I don't think it's the case in Arabian dialects (at least, Hijazi/Najdi). We do say "zawj" for "husband"  and not "jawz" or "gawz" like Syrian or Egyptian.


----------



## Marruecos14

Hemza said:


> I don't think it's the case in Arabian dialects (at least, Hijazi/Najdi). We do say "zawj" for "husband"  and not "jawz" or "gawz" like Syrian or Egyptian.



Hello ! In Morocco, we don't use "zawj" nor "zouj" for husband. We only use "rajel"... For instance, "rajel khti" (my brother-in-law, my sister's husband)...


----------



## Hemza

Marruecos14 said:


> Hello ! In Morocco, we don't use "zawj" nor "zouj" for husband. We only use "rajel"... For instance, "rajel khti" (my brother-in-law, my sister's husband)...



True, but I was talking about Arabian peninsula's dialects .


----------



## Marruecos14

Hemza said:


> True, but I was talking about Arabian peninsula's dialects .



I got it! I just wanted to give the Moroccan's version  Hope you are fine !


----------



## Hemza

I read that in Damas, the traditional speech pronounces زوج as زوز (like Eastern Algerians, Tunisians, Libyans and Western Egyptians).


cherine said:


> Actually, some Egyptians use it, but pronounce it gooz جوز .

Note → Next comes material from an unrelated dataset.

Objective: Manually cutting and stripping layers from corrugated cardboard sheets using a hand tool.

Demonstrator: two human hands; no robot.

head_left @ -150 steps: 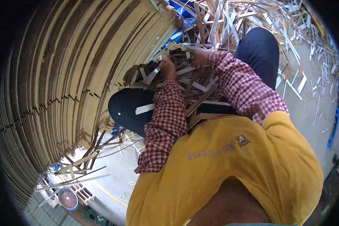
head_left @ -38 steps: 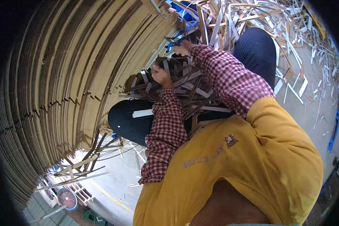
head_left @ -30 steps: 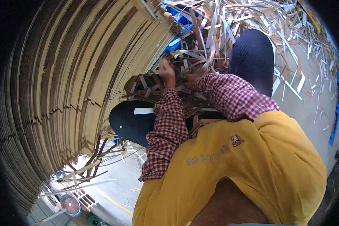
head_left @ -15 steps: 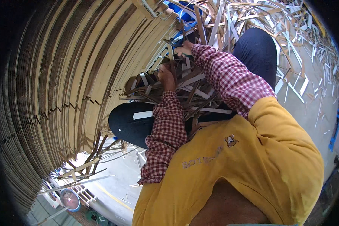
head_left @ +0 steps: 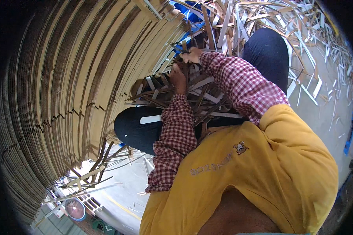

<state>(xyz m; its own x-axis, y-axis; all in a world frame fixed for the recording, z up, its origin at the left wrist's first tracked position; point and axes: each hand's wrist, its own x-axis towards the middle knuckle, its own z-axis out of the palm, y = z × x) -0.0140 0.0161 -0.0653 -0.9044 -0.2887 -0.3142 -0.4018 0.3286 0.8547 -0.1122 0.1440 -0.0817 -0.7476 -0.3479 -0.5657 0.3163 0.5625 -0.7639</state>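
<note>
My left hand (head_left: 178, 77) is closed, its curled fingers close to the lower right edge of a tall stack of cardboard sheets (head_left: 106, 51). What those fingers grip, if anything, is hidden. Just beyond it, my right hand (head_left: 192, 55) is closed around a dark, slim tool (head_left: 178, 47) that points toward the stack; its kind is too small to make out. A brown strip (head_left: 185, 71) shows beside the left hand, below the right. Loose cardboard strips (head_left: 202, 83) lie heaped between my knees, under both hands.
A white strip (head_left: 150, 119) rests on my left knee. More offcuts (head_left: 259, 15) pile up beyond my right knee and scatter over the grey floor (head_left: 319, 105). At lower left are brown strips (head_left: 92, 172) against the stack and a round fan-like object (head_left: 75, 209).
My left hand has moved slightly right and farther up, closer to the right hand. The right hand has dipped a little, and the tool with it. The strip between the hands has shifted right.
</note>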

I just heard in an old Egyptian film جوز جنيه. I'm sure it is a shift of زوج.


----------



## WadiH

Marruecos14 said:


> Hello ! In Morocco, we don't use "zawj" nor "zouj" for husband. We only use "rajel"... For instance, "rajel khti" (my brother-in-law, my sister's husband)...

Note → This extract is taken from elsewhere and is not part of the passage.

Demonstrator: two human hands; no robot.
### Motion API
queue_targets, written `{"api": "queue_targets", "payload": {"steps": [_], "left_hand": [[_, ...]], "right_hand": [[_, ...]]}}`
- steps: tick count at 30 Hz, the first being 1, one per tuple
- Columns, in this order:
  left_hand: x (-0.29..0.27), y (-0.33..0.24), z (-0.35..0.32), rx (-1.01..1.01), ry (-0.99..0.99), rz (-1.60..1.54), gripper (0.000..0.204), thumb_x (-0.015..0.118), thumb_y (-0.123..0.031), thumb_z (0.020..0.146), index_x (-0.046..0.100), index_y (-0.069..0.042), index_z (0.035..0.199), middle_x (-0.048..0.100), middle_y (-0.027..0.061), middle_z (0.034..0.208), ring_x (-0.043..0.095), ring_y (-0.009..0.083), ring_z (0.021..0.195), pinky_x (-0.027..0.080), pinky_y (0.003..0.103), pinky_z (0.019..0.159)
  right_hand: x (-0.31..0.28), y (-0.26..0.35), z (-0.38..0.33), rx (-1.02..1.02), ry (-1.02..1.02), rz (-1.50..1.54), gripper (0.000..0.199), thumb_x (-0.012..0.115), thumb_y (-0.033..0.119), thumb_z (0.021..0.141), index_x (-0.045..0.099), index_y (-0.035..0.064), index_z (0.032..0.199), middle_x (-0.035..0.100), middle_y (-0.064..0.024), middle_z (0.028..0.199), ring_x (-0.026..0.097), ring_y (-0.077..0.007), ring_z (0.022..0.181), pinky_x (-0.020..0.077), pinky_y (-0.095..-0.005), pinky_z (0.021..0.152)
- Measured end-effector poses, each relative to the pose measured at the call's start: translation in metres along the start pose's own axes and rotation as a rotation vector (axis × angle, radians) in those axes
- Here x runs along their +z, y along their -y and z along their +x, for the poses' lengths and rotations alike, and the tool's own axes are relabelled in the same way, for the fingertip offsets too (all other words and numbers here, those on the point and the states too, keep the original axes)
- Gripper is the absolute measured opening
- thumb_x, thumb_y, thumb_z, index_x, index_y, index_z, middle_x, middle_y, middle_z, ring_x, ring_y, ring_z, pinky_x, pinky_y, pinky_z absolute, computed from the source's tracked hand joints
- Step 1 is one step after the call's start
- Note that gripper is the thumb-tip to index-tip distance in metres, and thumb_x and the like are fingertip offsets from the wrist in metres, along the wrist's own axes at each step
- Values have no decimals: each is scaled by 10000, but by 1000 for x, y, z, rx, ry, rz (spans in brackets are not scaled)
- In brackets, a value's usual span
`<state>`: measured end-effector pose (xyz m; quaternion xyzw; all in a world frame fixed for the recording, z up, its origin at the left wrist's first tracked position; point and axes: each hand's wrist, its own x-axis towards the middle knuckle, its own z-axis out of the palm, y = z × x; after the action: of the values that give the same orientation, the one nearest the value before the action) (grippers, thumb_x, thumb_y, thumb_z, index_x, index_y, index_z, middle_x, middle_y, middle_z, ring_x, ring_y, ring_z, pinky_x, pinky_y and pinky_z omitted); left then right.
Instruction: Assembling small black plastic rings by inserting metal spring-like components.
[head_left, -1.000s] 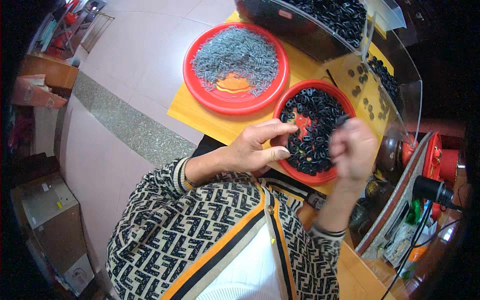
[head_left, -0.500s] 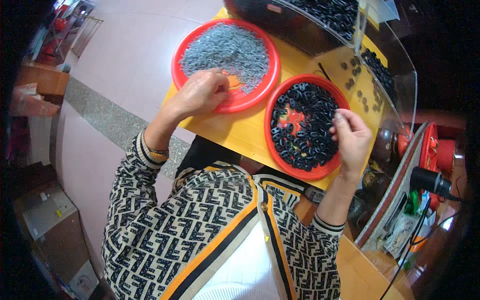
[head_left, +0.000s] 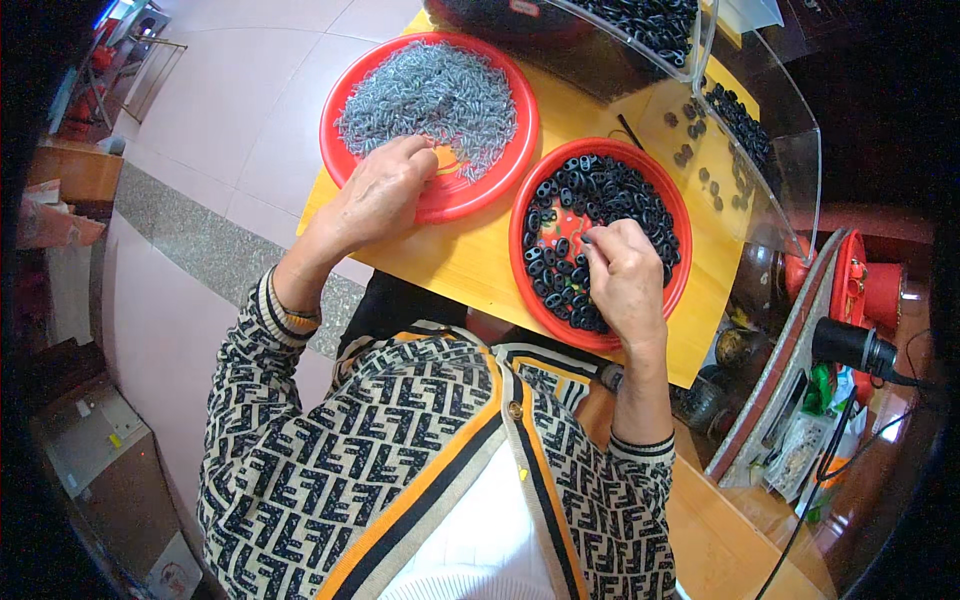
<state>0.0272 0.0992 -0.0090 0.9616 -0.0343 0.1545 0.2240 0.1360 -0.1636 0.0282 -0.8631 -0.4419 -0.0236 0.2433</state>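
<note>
My left hand [head_left: 385,190] reaches into a round red tray [head_left: 345,90] heaped with small grey metal pieces [head_left: 430,90]. Its fingertips are curled down into the near edge of the pile, and the back of the hand hides them. My right hand [head_left: 625,275] hovers over a second red tray [head_left: 680,215] that holds many black oval rings [head_left: 600,190]. Its thumb and forefinger are pinched on a small black ring at the tray's middle. Both trays rest on a yellow table top [head_left: 470,255].
A clear plastic bin [head_left: 770,130] with more black rings stands behind the trays, with a dark container beside it. At the right are red machine parts [head_left: 865,290], a black cable and clutter. Pink tiled floor lies to the left, with cardboard boxes [head_left: 90,450] on it.
A second ago both hands met over the black-ring tray. My left hand then swung left into the grey-piece tray, and my right hand dropped onto the black rings.
</note>
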Motion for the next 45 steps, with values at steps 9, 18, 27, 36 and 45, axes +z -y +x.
{"api": "queue_targets", "payload": {"steps": [9, 18, 27, 36, 45], "left_hand": [[-10, -20, -17, -315, -331, -736, 54, 550, 20, 777, 498, 16, 791, 517, 44, 717, 516, 123, 662, 418, 229, 584], [4, -42, -21, -551, -271, -1463, 97, 571, -19, 797, 568, 1, 892, 575, 42, 749, 549, 88, 639, 447, 202, 551], [17, -67, -14, -638, -124, -1739, 95, 569, -3, 787, 578, -8, 881, 578, 29, 752, 541, 91, 644, 449, 198, 583], [26, -87, -7, -560, -65, -1819, 203, 590, 23, 758, 560, 7, 957, 581, 33, 789, 562, 91, 716, 474, 212, 651], [22, -88, -7, -395, -15, -1748, 365, 596, 56, 734, 453, 35, 1070, 570, 42, 828, 553, 94, 776, 460, 228, 712]], "right_hand": [[-4, -5, 7, -9, 4, -121, 88, 591, 38, 682, 583, 29, 769, 512, -115, 730, 507, -284, 726, 436, -366, 661], [8, -2, 12, -64, 190, -398, 50, 527, -16, 621, 554, 1, 660, 516, -143, 723, 507, -289, 740, 454, -359, 663], [-1, 2, 4, 324, 12, 543, 91, 585, 22, 747, 598, -26, 823, 596, -78, 717, 564, -180, 638, 446, -254, 600], [11, 41, -15, 620, -6, 1352, 147, 558, 55, 818, 600, -23, 935, 581, -27, 718, 491, -46, 564, 396, -156, 496], [3, 69, -13, 536, -37, 1124, 142, 566, -12, 790, 576, -22, 930, 577, 5, 762, 506, -18, 653, 403, -147, 548]]}}
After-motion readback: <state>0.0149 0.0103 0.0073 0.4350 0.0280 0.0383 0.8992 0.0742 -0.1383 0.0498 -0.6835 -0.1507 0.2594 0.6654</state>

In the Najdi dialect it is traditionally the same as what you’ve described.


----------



## HoopoeOfHope

Hemza said:


> I don't think it's the case in Arabian dialects (at least, Hijazi/Najdi). We do say "zawj" for "husband"  and not "jawz" or "gawz" like Syrian or Egyptian.


I know this is incredibly late, but we do say جوز in the Najdi dialects. We also say رجل as in رجل أختي.


----------



## Schem

WadiH said:


> In the Najdi dialect it is traditionally the same as what you’ve described.



Both رجل rajel and زوج zōj are traditionally used in Gassim at least. Same with مرة mereh and زوجة zōjeh.


----------



## WadiH

Yes زوج and زوجة are known and used, but رجل and مرة/حرمة were the common words.

I don't remember if I ever heard جوز or جوزة, but the verb in (old) Najdi was يتجوّز not يتزوّج (also يجوّز to 'marry off' or marry someone to someone else).  I mentioned before that a girl or woman that is eligible for marriage was called مِجْوِز.


----------